Monday, November 25, 2013

Poached Eggs Shakshuka with Zucchini
 also good with summer squash or eggplant

poached eggs shakshuka with zucchini

Without further ado, here is egg shakshuka alla Poppy with zucchini added to stretch it out to four servings, one to eat right away, and three to put away in jars for work.

I alternate between hungarian hots and jalapenos and rotate between zucchini, summer squash, and eggplant on my grocery orders, which makes for different combinations, e.g., zucchini and hungarian hots, summer squash and jalapenos, eggplant and hungarian hots, zucchini and jalapeno WHAT. Super exciting, I know.

olive oil
3 hungarian hot peppers
   or jalapeno peppers
1 onion
2 zucchini
   or summer squash
   or eggplant
5 cloves garlic
1 tablespoon ground cumin
1 tablespoon paprika
1 large can tomatoes

Heat oil in a saute pan over low heat. Dice the peppers, onions, and zucchini, adding them to the pan as they're diced and turning up the heat as more vegetables are added to the pan. Stir occasionally. Add garlic, cumin, and paprika, turn up the heat to medium high if it isn't already and saute until all is golden, about two more minutes.

Fish out the tomatoes from the can and run a knife through them to roughly chop, and add the chopped tomatoes and any liquid to the pan. Reduce heat to medium and simmer until thickened slightly, about 15 minutes.

(I did ask myself, why get canned whole tomatoes just to chop them, when you can just get canned crushed tomatoes, and found that canned crushed tomatoes are not as ...whole-tasting as whole tomatoes. Like, they're thicker-tasting. So I like whole tomatoes even though the above is kind of a mess, YMMV. Smitten Kitchen has you crush the tomatoes with your fingers in a bowl, but I have a fairly serious block about dirtying an extra bowl when the cutting board is already out. I did try freestyle crushing the tomatoes, man, those things squirt far.)

At this point I cook two eggs to eat right away, I crack two eggs in a corner of the pan and let them cook covered for five minutes. Then I fish them out and spoon a little more sauce over them, I've diced an avocado and top the eggs with that and some feta.

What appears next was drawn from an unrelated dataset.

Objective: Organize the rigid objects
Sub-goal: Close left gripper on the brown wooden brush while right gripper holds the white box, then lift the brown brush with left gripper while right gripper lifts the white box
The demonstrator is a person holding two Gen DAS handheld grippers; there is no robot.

The rest of the sauce gets put into jars for work breakfasts:

tomato zucchini shakshuka jars

At work, I empty a jar of sauce into a covered Pyrex bowl and microwave it for 2 minutes on high. Remember last year I couldn't quite get poached eggs right in the microwave? First, Ruth tipped me off about the covered Pyrex bowl. Then I figured out, I was making wells in the sauce for the eggs to cook in and that's not how they do. The way to do it is to crack the eggs on top of the sauce, cover the bowl, and then they cook right up in 2-3 minutes depending on your microwave and how done you like your eggs. Top with diced avocado and feta.